Give only the number of lines below that contain the word "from".

........

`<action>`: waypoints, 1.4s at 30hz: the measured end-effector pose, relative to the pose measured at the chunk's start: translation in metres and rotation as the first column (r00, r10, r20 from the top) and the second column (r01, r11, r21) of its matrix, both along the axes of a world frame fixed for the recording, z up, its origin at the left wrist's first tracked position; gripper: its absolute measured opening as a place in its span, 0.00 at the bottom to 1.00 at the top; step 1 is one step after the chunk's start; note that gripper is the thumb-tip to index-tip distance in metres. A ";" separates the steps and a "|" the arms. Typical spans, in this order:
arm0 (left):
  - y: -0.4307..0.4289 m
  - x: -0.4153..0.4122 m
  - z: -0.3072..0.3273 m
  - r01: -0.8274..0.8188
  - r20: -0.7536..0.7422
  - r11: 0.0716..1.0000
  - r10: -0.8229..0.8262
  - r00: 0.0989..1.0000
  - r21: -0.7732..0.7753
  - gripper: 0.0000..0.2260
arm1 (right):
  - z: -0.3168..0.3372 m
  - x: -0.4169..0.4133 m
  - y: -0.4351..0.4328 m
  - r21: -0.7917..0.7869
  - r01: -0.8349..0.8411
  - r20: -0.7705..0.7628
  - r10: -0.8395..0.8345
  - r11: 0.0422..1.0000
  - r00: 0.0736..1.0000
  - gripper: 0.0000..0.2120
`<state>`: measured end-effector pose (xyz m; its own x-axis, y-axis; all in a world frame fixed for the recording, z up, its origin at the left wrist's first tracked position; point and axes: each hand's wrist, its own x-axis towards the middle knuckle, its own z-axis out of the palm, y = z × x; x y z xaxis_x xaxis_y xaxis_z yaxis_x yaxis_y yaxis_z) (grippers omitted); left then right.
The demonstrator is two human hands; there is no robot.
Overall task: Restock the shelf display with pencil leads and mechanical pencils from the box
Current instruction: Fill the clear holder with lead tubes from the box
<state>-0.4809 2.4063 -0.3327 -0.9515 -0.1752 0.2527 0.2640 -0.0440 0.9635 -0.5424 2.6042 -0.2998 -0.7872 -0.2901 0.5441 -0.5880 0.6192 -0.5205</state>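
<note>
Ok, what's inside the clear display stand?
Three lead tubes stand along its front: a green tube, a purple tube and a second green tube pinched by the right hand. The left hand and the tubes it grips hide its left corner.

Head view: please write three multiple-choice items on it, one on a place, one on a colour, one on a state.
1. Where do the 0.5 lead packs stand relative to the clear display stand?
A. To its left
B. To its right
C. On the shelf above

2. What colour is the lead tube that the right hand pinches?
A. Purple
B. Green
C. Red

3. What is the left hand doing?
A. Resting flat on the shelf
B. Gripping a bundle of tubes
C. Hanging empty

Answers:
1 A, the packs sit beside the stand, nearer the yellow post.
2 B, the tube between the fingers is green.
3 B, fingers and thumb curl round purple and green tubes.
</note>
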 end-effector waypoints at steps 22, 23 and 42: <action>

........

* Solution for this task: 3